* GOAL OF THE EXERCISE: Below are lines of data, and only some are wanted. Please repeat exactly those from the line that has "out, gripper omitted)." through the line that has "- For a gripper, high".

--*--

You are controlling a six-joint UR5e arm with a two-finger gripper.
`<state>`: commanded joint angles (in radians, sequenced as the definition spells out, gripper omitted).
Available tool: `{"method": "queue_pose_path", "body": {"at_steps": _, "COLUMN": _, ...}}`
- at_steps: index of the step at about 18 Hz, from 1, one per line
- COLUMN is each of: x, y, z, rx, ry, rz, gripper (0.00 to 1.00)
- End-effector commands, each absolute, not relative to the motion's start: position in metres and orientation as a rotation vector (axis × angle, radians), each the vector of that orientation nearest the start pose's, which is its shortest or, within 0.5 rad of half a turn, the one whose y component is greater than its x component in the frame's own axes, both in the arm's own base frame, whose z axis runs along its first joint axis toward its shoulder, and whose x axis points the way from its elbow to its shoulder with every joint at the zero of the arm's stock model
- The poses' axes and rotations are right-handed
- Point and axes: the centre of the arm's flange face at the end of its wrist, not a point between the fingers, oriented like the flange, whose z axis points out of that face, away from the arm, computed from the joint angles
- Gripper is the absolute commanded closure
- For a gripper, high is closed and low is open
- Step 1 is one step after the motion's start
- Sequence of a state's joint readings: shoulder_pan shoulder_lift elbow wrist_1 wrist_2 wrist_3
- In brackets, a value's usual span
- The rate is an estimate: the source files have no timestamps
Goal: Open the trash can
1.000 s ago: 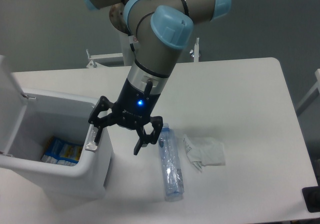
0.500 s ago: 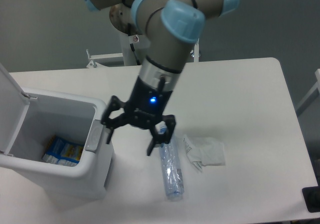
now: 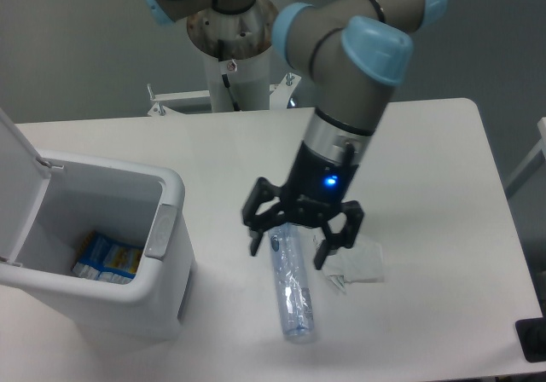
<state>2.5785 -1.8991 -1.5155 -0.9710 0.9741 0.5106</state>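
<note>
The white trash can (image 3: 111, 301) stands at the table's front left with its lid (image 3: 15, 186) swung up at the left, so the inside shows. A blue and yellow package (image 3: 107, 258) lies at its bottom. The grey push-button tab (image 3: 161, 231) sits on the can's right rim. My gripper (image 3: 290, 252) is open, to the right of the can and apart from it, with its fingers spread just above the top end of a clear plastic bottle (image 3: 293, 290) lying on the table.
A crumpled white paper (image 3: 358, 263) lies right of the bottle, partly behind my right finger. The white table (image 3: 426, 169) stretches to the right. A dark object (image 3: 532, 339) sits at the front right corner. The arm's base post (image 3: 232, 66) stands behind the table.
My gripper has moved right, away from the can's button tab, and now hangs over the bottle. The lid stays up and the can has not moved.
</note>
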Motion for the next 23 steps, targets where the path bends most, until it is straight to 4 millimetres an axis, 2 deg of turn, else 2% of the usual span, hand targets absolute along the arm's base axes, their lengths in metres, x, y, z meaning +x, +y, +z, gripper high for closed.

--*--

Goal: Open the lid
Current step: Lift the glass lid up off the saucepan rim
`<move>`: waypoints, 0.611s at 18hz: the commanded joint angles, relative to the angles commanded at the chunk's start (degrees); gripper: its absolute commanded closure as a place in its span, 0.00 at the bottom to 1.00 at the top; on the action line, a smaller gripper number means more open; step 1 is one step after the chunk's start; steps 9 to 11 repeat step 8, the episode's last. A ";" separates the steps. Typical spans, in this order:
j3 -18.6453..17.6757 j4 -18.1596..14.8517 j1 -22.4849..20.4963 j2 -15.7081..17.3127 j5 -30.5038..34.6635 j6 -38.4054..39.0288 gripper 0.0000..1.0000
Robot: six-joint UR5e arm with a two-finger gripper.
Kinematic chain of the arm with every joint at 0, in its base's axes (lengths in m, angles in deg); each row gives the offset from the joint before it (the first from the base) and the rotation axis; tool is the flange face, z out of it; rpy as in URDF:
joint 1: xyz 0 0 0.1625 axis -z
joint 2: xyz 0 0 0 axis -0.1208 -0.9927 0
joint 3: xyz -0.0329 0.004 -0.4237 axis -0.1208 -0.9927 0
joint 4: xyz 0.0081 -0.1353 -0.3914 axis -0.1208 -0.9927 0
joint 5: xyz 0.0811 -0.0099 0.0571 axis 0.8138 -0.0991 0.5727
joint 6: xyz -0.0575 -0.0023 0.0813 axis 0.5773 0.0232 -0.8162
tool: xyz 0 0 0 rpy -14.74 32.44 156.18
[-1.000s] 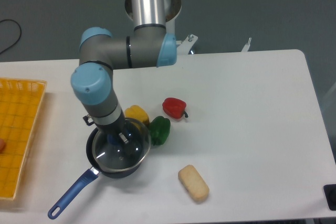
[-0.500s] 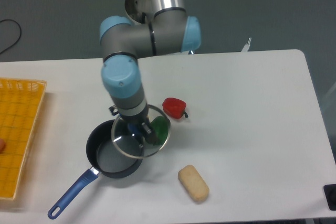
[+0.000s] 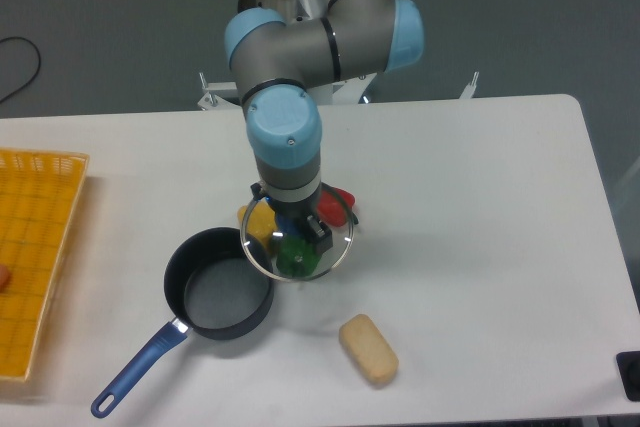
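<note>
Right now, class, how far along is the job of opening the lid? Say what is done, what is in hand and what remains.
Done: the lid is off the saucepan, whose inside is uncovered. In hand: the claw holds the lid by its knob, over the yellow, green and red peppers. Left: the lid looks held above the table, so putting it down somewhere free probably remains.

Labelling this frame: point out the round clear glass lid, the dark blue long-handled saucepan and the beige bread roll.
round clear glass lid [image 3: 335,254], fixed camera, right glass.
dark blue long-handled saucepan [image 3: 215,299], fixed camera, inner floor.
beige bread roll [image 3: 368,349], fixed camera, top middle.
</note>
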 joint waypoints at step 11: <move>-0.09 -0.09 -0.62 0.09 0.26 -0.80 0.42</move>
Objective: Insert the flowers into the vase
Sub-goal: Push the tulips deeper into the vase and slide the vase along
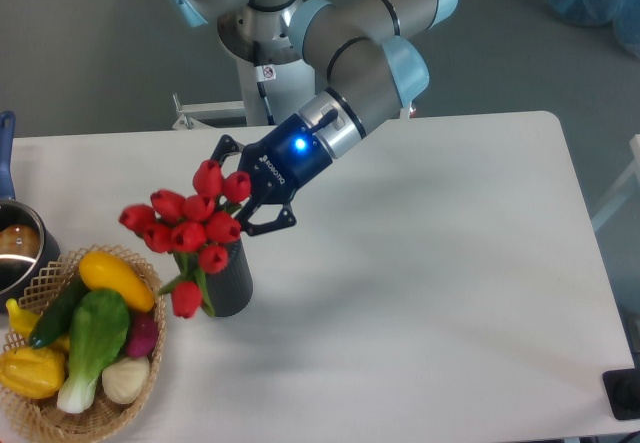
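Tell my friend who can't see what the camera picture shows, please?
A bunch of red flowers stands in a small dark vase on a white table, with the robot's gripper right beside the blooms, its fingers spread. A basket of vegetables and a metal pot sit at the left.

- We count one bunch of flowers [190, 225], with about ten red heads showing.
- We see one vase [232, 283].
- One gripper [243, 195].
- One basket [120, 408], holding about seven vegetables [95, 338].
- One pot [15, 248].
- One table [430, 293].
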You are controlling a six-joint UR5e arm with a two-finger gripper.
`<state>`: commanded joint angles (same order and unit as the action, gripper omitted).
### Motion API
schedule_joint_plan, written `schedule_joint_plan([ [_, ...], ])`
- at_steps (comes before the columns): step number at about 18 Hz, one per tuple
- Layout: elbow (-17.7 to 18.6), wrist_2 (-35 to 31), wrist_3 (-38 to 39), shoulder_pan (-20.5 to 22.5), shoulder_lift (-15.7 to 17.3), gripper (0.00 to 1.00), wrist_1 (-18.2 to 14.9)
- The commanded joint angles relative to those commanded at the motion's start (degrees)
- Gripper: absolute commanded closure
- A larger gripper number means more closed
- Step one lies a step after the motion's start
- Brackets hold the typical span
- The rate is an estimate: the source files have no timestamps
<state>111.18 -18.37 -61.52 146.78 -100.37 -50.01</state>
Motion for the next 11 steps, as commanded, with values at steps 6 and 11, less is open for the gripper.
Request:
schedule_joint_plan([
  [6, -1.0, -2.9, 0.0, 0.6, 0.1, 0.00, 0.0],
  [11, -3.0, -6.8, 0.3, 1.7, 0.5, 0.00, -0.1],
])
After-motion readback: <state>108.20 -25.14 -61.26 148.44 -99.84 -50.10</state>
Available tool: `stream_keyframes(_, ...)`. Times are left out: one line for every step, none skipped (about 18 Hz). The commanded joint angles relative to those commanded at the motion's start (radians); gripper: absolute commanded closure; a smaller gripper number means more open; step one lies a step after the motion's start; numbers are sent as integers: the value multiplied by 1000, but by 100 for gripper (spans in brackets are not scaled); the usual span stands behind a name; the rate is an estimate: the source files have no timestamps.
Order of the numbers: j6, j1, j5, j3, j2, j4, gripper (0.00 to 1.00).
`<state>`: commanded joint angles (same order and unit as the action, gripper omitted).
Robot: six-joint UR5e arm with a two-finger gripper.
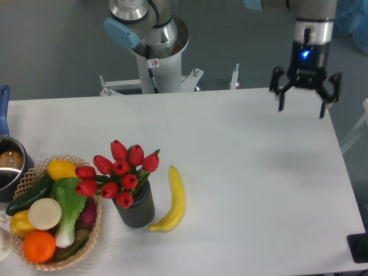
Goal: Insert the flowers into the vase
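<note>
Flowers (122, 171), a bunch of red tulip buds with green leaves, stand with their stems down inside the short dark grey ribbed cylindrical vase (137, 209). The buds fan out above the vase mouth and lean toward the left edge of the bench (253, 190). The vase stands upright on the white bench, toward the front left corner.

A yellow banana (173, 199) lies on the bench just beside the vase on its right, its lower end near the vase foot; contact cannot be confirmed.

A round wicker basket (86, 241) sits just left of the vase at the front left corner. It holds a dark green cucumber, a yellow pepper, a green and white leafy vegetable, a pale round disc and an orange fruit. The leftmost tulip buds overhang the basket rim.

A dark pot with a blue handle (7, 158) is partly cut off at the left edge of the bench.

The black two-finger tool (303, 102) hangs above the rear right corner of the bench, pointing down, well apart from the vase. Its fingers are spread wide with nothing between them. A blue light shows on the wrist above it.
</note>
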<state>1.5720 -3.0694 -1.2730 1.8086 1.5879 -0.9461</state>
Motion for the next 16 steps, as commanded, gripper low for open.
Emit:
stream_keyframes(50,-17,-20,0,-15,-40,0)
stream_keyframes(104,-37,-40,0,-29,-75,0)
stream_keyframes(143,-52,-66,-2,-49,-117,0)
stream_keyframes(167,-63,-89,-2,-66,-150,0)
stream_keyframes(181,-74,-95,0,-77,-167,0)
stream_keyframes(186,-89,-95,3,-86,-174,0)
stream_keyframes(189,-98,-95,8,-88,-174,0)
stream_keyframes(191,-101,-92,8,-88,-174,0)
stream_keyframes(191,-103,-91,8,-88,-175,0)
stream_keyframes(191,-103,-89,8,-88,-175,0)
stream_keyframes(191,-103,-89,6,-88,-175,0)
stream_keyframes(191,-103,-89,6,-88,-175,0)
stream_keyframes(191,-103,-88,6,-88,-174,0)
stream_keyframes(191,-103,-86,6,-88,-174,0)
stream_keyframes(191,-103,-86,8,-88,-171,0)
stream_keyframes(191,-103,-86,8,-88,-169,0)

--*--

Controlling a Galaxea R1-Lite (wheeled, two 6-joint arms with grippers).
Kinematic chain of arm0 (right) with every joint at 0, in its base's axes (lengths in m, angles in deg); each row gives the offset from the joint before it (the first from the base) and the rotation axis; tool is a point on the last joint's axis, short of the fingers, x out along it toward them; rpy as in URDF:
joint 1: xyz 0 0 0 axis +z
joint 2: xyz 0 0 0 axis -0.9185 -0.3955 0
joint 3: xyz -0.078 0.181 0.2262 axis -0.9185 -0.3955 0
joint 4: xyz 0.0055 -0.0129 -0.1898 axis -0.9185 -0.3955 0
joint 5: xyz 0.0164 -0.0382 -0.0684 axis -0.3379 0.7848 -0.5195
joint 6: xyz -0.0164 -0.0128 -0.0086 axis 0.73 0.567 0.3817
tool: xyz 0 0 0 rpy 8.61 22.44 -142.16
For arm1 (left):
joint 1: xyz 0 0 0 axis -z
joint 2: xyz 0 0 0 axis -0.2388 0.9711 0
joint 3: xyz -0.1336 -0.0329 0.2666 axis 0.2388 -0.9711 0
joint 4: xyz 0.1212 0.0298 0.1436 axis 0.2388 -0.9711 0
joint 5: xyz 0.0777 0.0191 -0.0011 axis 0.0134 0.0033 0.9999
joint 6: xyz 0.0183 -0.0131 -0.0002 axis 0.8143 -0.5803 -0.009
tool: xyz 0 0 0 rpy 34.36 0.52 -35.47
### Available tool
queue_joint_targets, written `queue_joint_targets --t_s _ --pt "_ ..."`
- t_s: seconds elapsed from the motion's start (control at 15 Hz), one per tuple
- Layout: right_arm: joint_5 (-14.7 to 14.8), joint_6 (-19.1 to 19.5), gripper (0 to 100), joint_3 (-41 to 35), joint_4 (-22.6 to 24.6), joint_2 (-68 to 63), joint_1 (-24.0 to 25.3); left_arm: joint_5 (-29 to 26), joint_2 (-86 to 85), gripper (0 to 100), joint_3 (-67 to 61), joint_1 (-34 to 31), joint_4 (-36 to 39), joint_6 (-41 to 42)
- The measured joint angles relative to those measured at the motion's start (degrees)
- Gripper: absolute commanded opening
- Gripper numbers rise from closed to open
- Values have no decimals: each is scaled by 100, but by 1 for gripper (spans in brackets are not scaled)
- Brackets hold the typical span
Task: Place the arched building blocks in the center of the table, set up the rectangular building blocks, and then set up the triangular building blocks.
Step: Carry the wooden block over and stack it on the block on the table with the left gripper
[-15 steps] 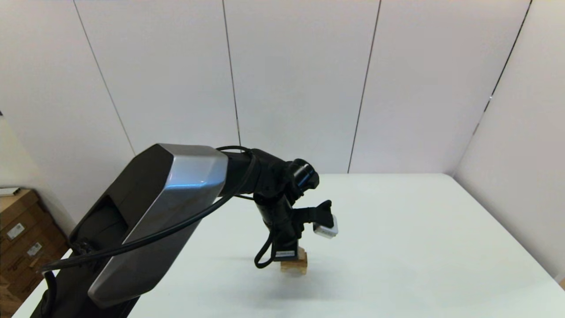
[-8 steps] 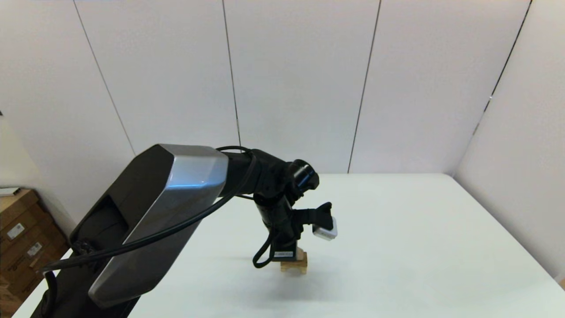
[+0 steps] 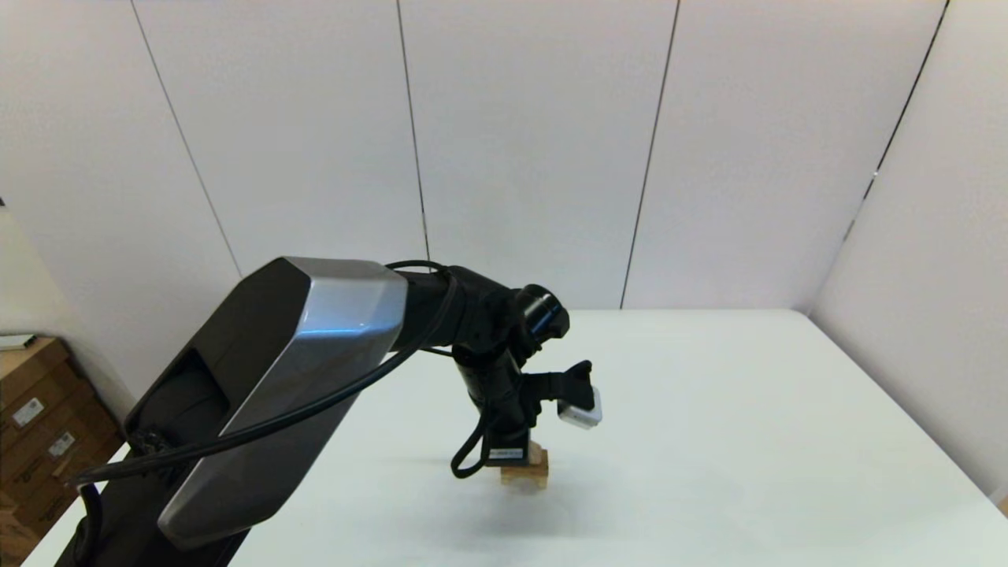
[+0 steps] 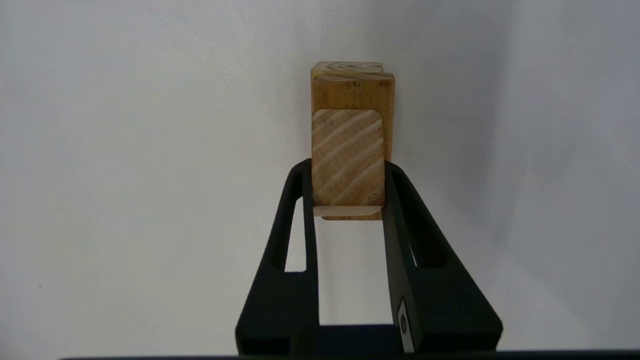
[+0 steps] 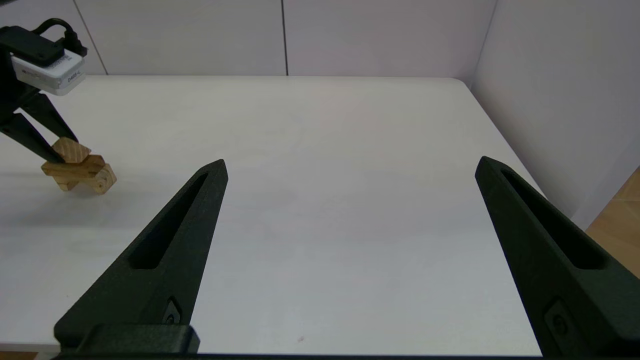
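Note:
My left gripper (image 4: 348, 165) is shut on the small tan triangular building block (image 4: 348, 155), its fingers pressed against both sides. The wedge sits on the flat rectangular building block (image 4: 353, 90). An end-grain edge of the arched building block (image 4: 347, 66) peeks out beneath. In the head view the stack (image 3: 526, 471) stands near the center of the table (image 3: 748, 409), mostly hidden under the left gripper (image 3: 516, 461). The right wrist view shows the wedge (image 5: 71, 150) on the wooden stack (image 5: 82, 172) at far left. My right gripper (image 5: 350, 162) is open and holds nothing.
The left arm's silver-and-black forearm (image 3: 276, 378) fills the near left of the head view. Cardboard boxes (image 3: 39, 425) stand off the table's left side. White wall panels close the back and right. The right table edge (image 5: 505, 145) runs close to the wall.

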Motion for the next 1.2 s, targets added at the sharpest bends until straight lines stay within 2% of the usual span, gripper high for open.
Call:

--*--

* FINAL ANSWER:
`<state>`: commanded joint angles (in radians, sequenced as the definition spells out, gripper omitted).
Available tool: `{"method": "queue_pose_path", "body": {"at_steps": _, "COLUMN": _, ...}}`
- at_steps: index of the step at about 18 Hz, from 1, one per line
- COLUMN is each of: x, y, z, rx, ry, rz, gripper (0.00 to 1.00)
- End-effector commands, each absolute, not relative to the motion's start: position in metres and orientation as a rotation vector (axis × angle, radians), each the vector of that orientation nearest the start pose's, which is its shortest or, within 0.5 rad of half a turn, the one whose y component is greater than its x component in the frame's own axes, both in the arm's own base frame, whose z axis runs along its first joint axis toward its shoulder, and whose x axis points the way from its elbow to its shoulder with every joint at the zero of the arm's stock model
- The poses' axes and rotations are right-handed
- Point and axes: the centre of the arm's flange face at the end of its wrist, not a point between the fingers, oriented like the flange, whose z axis points out of that face, away from the arm, computed from the joint angles
- Gripper is the absolute commanded closure
- For a gripper, high is closed and low is open

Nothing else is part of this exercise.